REQUIRED WORK =>
Up to and including the line with "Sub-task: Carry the", repeat every line of the listing exactly, beginning at the first.

STORED DATA =>
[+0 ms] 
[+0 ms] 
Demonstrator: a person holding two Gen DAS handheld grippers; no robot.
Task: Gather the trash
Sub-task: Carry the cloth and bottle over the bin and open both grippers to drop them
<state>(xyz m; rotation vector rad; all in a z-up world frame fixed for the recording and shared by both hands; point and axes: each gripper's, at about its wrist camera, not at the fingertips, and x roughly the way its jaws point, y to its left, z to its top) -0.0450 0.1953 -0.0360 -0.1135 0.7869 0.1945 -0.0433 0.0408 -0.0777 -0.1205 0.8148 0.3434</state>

FINISHED TASK =>
[+0 ms] 
[+0 ms] 
Demonstrator: a person holding two Gen DAS handheld grippers; no robot.
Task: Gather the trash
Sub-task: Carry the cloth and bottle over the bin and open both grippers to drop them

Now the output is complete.